On July 26, the Berwyn, Pennsylvania-based law firm Sauder Schelkopf filed a class action in federal court in Columbus, Ohio, alleging that many Bread customers were unable to access their Comenity card accounts and that payments withdrawn from their bank did not immediately post to their card account, leading to late fees.
"Consumers should not be forced to shoulder the burden for issues that were caused by Comenity," said Joseph Kenny, a partner at the firm, in a press release.
Credit card late fees have become a major target after the CFPB in June provided advance notice of proposed rulemaking exploring how issuers set those fees.
The CFPB has proposed blocking a 9% hike in credit card late fees that's slated to kick in next year as inflation rises.
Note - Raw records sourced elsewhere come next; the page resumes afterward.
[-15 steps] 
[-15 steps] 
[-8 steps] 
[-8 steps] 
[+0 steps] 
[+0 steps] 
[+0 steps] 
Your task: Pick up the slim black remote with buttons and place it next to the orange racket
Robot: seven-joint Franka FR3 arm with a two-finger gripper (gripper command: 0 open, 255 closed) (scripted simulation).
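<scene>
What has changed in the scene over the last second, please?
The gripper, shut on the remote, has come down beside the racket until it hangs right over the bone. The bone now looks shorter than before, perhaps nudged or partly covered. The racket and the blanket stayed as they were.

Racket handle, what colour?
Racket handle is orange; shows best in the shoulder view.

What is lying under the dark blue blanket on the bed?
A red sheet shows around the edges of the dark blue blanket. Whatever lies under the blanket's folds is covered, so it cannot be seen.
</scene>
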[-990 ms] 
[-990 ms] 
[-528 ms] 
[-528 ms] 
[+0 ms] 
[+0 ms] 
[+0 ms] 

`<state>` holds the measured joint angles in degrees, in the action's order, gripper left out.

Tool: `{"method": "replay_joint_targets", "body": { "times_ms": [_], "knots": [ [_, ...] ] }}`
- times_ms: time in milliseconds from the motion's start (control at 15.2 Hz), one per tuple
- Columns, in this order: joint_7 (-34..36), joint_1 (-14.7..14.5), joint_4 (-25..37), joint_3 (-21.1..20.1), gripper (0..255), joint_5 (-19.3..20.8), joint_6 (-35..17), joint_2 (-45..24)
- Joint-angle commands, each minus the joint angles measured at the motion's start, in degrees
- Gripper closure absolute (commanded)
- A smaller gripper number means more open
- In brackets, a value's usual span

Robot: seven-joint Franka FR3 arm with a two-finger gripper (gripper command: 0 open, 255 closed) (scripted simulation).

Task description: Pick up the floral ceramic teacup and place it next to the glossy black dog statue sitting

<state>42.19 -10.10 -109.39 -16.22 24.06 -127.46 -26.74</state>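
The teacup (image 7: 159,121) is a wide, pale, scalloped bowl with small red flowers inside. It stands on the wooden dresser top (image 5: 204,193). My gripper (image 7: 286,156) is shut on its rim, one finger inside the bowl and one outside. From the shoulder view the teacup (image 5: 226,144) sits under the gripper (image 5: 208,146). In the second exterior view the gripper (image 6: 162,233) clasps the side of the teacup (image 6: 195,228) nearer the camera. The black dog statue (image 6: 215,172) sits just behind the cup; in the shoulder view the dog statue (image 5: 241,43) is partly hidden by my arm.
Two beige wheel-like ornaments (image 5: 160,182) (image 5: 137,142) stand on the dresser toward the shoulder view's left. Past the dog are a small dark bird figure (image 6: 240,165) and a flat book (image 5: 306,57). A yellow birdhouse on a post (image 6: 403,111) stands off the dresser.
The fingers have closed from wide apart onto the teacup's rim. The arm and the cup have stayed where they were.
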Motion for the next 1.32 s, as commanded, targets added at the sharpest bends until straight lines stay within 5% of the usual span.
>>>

Late fees account for 99% of penalty fees and more than half of the credit card market's total consumer fees, according to a report the CFPB published in March.
Consumers may be hyper-sensitive to late fees and threats to their credit ratings because Bread had a reputation years ago for dinging consumers with late fees, as well as charging to expedite payments close to their due date, according to Richard Crone, a principal with Crone Consulting LLC.
"In the years leading up to the financial crisis and as recently as 2008, Bread was among companies that charged consumers $10 to expedite bill payments before the due date, a practice that's fallen out of favor," said Crone, who documented Bread's older policies from when it was called Alliance Data Systems.
Bread is not likely to be the only financial services company or credit card issuer at risk from such glitches, according to Crone.
"Many companies trying to modernize and move things to the cloud are bolting on new tech to older in-house and core processing systems that are built on 50-year-old technology," Crone said. "Bread's recent outage suggests they are still working with a combination of old, in-house systems and newer platforms that require humans to maintain bug fixes and do upgrades — it's not military-grade like some of the built-new systems that fully digital financial companies are creating."
Bread's CEO Ralph Andretta recently noted that the company experienced setbacks when migrating its core processing system to Fiserv.
"While any systems migration of this magnitude comes with some degree of anticipated conversion challenges, our teams are working to ensure the fair resolution for all cardholders and brand partners that may have been impacted during this time," Andretta told analysts on July 28 when discussing the company's second-quarter earnings.
Bread's information processing costs "are increasing" as a result of the ongoing technology modernization program, Bread's chief financial officer Perry Beberman added.
No mention was made during the analyst presentation of any potential heightened scrutiny from the CFPB. The agency can't comment on any investigations it may or may not be undertaking, Raul Cisneros, a CFPB public affairs specialist, said.
"I believe the complaints consumers filed to the CFPB about the Bread outage are the beginning of a problem that has not yet been fully uncovered nor its impact completely understood," said Tal, noting that most banks' leadership teams are paying closer attention to the number, magnitude and business impact of the CFPB's recent credit card industry regulatory enforcements.